Abstract

Korea Acute Myocardial Infarction Registry (KAMIR) is the first nationwide registry and reflects the current therapeutic approaches and management for acute myocardial infarction (AMI) in Korea. The results of KAMIR demonstrated different risk factors and different responses to medical and interventional therapies. The prevalence of hypertension, diabetes mellitus and dyslipidemia has increased, but smoking has decreased remarkably. Different pattern of dyslipidemia was demonstrated. The KAMIR score was better than TIMI and GRACE scores in the prediction of long-term mortality in AMI patients. Triple antiplatelet therapy, consisting of aspirin, clopidogrel and cilostazol, was effective in preventing adverse clinical outcomes after percutaneous coronary intervention (PCI). Prasugrel and ticagrelor could not reduce ischemic events, but increased bleeding risk in Korean patients. Therefore, we may recommend low dose prasugrel and ticagrelor compared with Western patients.
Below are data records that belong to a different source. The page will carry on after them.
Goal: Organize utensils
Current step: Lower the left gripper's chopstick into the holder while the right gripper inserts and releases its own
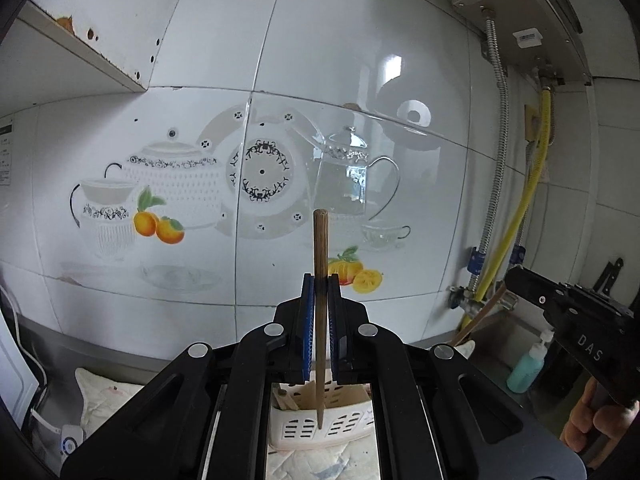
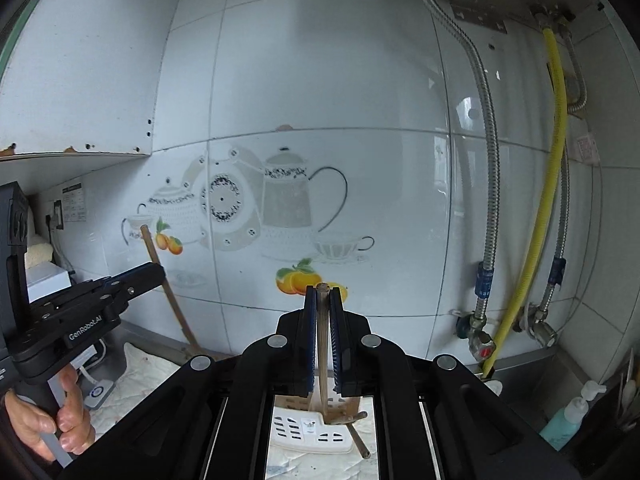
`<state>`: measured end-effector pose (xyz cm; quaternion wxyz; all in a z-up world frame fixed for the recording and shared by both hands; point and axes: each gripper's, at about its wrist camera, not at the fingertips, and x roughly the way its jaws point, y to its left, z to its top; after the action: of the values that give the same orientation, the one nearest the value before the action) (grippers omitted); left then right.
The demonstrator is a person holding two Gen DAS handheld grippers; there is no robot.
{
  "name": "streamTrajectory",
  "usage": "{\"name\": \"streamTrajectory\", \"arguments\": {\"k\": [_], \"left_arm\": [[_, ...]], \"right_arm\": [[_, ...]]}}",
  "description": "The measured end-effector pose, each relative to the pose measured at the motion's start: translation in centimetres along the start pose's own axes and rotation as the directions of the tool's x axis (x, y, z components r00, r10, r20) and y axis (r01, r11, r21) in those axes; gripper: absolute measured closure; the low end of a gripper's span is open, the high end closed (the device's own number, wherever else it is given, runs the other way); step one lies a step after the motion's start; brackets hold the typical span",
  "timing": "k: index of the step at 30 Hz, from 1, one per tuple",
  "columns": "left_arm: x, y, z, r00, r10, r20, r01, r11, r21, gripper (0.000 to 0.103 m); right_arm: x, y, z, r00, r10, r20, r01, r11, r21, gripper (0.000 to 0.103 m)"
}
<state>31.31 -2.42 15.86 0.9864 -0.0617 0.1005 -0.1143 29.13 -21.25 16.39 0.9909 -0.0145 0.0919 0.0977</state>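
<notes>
My left gripper (image 1: 320,280) is shut on a brown wooden chopstick (image 1: 320,248) held upright, its lower tip over a white slotted utensil holder (image 1: 320,432) below. My right gripper (image 2: 322,292) is shut on another wooden chopstick (image 2: 322,344), also upright, its lower end reaching into the same white holder (image 2: 308,432). Another chopstick (image 2: 360,440) lies at the holder's right side. The left gripper and its chopstick (image 2: 168,292) show at the left of the right wrist view; the right gripper (image 1: 520,280) shows at the right of the left wrist view.
A tiled wall with teapot and fruit prints stands close ahead. Metal and yellow hoses (image 2: 552,200) run down the right with valves (image 2: 480,344). A teal soap bottle (image 2: 568,420) stands at right. A patterned cloth (image 1: 108,400) covers the counter. A cupboard (image 1: 80,40) hangs upper left.
</notes>
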Motion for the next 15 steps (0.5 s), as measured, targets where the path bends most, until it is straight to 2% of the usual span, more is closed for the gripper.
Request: {"name": "streamTrajectory", "arguments": {"k": [6, 15], "left_arm": [[1.6, 1.2, -0.5, 1.000, -0.006, -0.010, 0.006, 0.999, -0.052, 0.098], [1.6, 0.6, 0.9, 0.998, 0.020, 0.067, -0.017, 0.999, -0.041, 0.098]], "right_arm": [[1.8, -0.5, -1.0, 0.999, -0.010, -0.035, 0.010, 1.000, -0.003, 0.096], [4.4, -0.2, -2.4, 0.993, -0.008, -0.122, 0.004, 0.999, -0.031, 0.096]]}}
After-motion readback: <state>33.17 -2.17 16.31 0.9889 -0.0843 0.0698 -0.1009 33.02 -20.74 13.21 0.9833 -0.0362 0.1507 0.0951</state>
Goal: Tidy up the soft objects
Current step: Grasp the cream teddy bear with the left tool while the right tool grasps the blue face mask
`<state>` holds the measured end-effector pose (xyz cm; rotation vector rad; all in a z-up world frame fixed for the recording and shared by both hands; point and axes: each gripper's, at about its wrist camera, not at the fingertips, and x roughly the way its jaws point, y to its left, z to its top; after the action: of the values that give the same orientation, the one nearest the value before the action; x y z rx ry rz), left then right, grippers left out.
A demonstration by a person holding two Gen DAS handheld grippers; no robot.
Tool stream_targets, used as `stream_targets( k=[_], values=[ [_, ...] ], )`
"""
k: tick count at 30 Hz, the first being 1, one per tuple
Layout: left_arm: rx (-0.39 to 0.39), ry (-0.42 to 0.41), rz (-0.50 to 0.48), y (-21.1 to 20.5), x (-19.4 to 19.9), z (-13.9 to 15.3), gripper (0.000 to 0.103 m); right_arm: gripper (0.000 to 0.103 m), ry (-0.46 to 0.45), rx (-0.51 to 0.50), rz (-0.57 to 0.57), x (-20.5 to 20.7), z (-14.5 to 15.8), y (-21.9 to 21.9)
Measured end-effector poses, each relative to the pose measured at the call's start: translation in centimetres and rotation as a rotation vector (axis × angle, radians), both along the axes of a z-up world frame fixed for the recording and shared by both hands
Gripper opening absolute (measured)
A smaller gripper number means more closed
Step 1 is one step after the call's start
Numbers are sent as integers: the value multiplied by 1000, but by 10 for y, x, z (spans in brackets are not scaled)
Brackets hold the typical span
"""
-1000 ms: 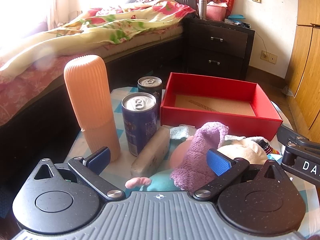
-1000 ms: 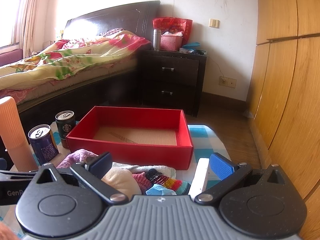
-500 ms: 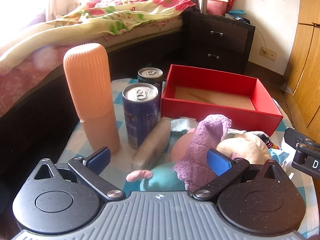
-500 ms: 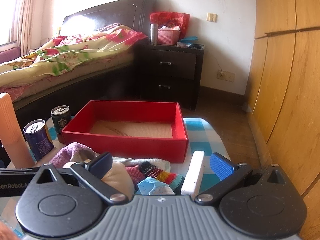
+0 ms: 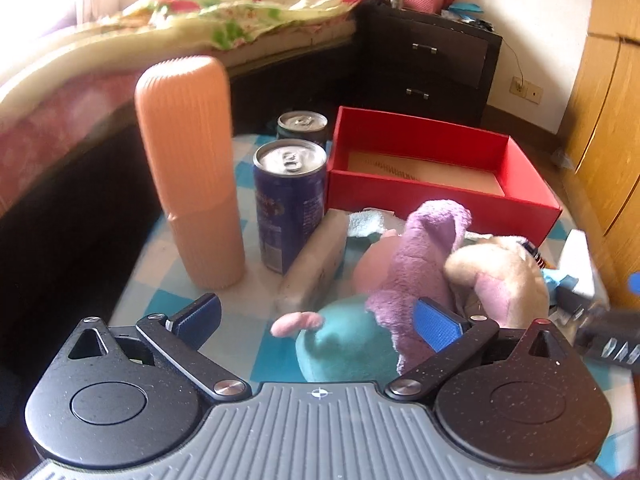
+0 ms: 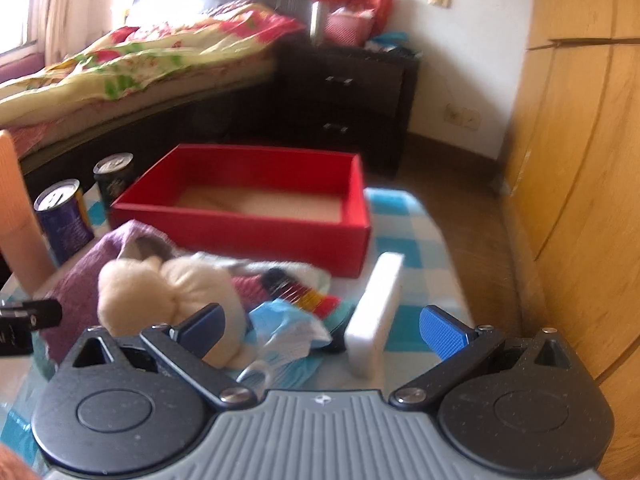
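A heap of soft things lies on the checked table in front of an empty red box [image 5: 436,176] [image 6: 256,220]. It holds a purple towel [image 5: 416,264] [image 6: 88,276], a cream plush toy [image 5: 504,284] [image 6: 168,288], a teal plush [image 5: 344,344], a striped sock [image 6: 304,296] and a blue face mask [image 6: 288,332]. My left gripper [image 5: 318,318] is open just above the teal plush and towel. My right gripper [image 6: 322,330] is open over the mask, with a white block [image 6: 374,312] between its fingers, untouched.
A tall peach ribbed bottle [image 5: 192,196], a blue can [image 5: 288,200], a dark can [image 5: 302,126] and a grey block [image 5: 316,264] stand left of the heap. A bed [image 6: 132,68] and dark nightstand [image 6: 352,100] lie behind; a wooden wardrobe [image 6: 576,160] is at right.
Both grippers have moved forward and down toward the heap, so the soft things look larger and closer. Both stay open and empty.
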<state>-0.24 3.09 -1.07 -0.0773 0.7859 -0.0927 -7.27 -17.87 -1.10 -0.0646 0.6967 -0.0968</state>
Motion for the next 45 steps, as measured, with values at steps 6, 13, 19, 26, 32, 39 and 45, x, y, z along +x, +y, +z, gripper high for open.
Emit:
stream_targets(
  k=[6, 13, 19, 26, 32, 39, 45],
  values=[
    [-30, 23, 38, 26, 4, 1, 97, 85, -28, -134, 221, 13, -4, 34],
    [-40, 39, -3, 34, 2, 2, 97, 85, -36, -135, 458, 5, -1, 35],
    [7, 7, -134, 12, -9, 2, 97, 84, 74, -115, 574, -24, -20, 10],
    [-14, -73, -406, -44, -23, 6, 95, 84, 117, -115, 496, -31, -21, -24],
    [60, -136, -556, -86, -20, 1, 79, 84, 141, -89, 502, -34, -20, -33],
    [153, 3, -706, -110, -6, -18, 58, 84, 147, -26, 515, -38, -12, -45],
    [175, 112, -714, -99, -9, -23, 51, 81, 196, 23, 471, -29, -17, -53]
  ],
)
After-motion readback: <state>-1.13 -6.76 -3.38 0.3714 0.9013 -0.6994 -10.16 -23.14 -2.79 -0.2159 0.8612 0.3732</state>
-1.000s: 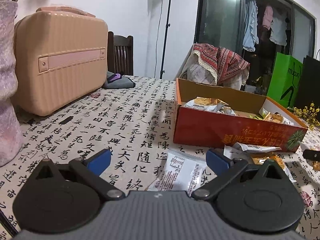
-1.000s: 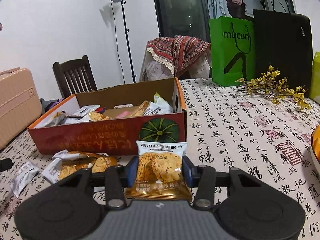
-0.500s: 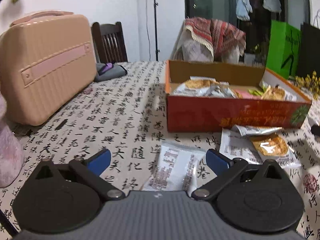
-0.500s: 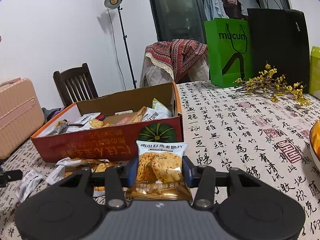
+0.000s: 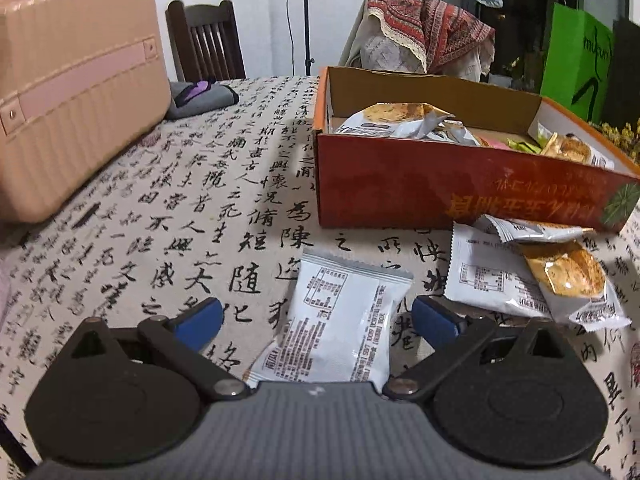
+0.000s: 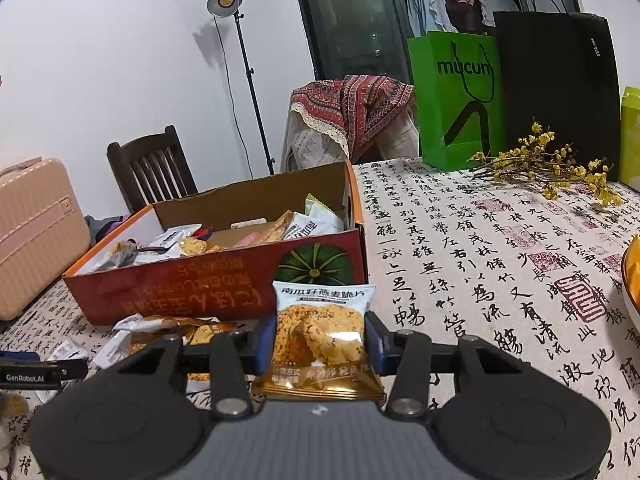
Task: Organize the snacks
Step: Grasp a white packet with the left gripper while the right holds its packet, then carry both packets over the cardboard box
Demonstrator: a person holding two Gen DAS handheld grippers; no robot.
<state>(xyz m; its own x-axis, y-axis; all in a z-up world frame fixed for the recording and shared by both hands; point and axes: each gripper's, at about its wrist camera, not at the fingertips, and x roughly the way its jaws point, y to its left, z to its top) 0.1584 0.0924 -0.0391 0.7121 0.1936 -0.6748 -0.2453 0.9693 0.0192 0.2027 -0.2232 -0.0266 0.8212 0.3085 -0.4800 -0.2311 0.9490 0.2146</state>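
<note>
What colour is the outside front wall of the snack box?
Red-orange, with upside-down gold lettering and a green pumpkin picture on the snack box; the right wrist view shows it best.

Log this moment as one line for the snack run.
left tool: open over white packet | right tool: shut on cracker packet | box: partly filled

- White wall (image 6: 120,60) fills the back, plain and evenly lit.
- Studio lamp (image 6: 226,0) on a thin black stand, lit, right of the wooden chair (image 6: 152,168).
- That dark chair sits at the desk's far edge, beside a pink suitcase (image 5: 76,80).
- The desk (image 6: 460,240) wears a calligraphy-print cloth.
- Right of the lamp stand, a second chair draped in a red patterned throw (image 6: 356,108).
- Behind the throw, dark glass doors (image 6: 352,20) with clothes hanging.
- Right of the throw: green paper bag (image 6: 456,100), black bag (image 6: 560,88), yellow flower sprigs (image 6: 548,164) lying in front.
</note>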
Statin therapy was effective in Korean AMI patients, including those with very low levels of low density cholesterol and spasm-induced AMI. Statin and ezetimibe was effective in high-risk AMI patients, such as diabetes, old age and systolic heart failure. PCI and its success rates of ST-elevation myocardial infarction (STEMI) are 96.7% and 99.4%, and those of non-ST-elevation myocardial infarction (NSTEMI) 82.7% and 99.5%, respectively. Drug-eluting stents were effective and safe in AMI patients with no increased risk of stent thrombosis in Korean patients. KAMIR will provide new therapeutic strategies and effective methods for secondary prevention of AMI and new guidelines for Asian patients.